■ What to work on: Of all the lines in the entries below, give again exactly those starting at the line containing "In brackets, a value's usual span" and ending at the line containing "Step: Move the", both ends included, and no others.

· · · · ·

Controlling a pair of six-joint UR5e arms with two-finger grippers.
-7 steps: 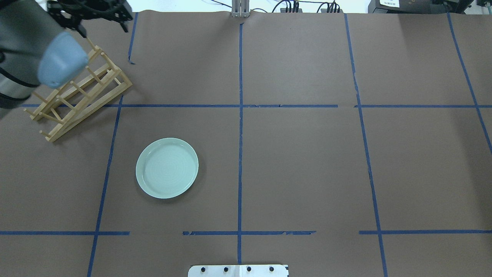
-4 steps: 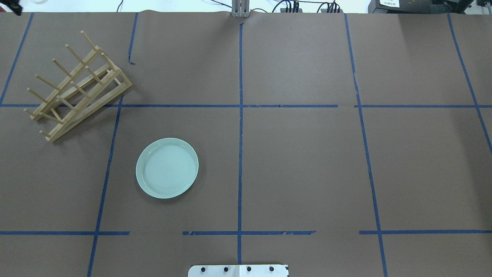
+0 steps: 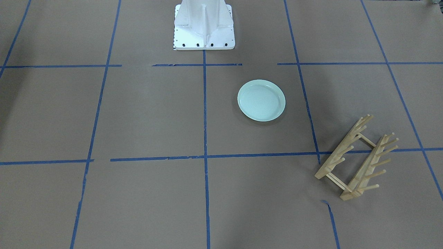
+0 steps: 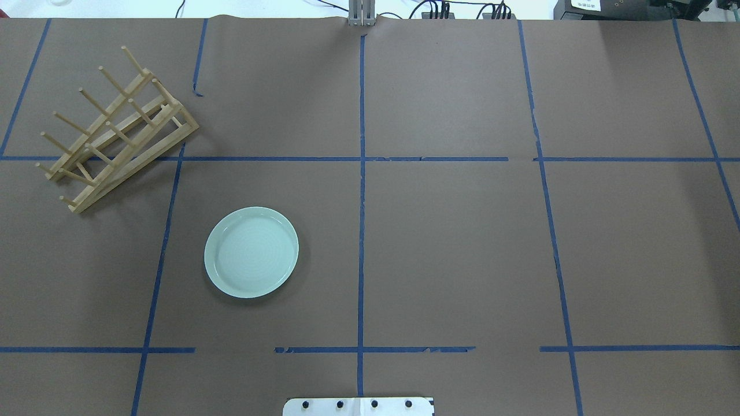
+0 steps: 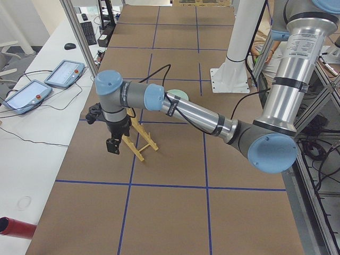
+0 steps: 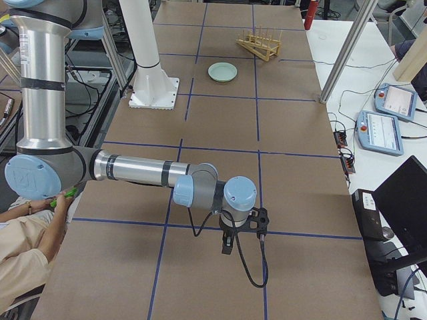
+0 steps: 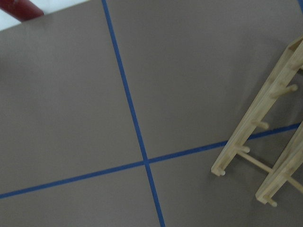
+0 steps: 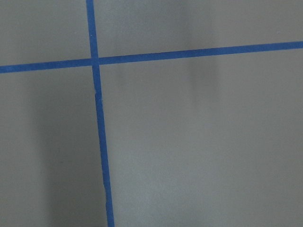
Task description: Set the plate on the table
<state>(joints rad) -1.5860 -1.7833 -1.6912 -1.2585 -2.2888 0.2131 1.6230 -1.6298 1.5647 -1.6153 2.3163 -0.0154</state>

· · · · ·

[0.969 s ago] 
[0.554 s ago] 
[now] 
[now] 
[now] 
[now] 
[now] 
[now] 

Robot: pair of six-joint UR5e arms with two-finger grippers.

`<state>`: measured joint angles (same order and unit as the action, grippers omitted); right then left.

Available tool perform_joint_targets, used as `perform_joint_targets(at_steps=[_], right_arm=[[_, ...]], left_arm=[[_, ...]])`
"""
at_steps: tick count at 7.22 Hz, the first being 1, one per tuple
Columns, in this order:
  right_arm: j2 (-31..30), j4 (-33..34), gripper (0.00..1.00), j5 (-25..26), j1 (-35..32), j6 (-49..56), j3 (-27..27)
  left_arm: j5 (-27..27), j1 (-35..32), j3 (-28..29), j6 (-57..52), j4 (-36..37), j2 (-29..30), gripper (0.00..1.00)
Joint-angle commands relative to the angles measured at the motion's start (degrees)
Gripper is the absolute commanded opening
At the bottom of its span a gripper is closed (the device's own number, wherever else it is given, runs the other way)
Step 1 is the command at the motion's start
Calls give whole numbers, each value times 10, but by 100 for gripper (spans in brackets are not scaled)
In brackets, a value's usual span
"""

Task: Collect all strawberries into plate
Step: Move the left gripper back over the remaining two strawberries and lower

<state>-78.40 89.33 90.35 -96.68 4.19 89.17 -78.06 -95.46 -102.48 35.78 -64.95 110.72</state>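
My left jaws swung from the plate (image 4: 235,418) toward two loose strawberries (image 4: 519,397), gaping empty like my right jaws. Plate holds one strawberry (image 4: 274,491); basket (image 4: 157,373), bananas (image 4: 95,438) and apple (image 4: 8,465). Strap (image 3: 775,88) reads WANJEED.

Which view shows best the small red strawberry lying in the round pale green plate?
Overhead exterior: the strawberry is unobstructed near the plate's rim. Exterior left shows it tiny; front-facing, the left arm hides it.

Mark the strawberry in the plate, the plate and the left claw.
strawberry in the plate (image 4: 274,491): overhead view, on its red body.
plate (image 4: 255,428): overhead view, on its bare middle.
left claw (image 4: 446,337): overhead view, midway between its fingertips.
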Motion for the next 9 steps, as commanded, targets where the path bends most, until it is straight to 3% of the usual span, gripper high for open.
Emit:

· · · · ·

■ Solution to this problem:
In brackets, a value's usual span
"""

Task: Collect all strawberries into plate
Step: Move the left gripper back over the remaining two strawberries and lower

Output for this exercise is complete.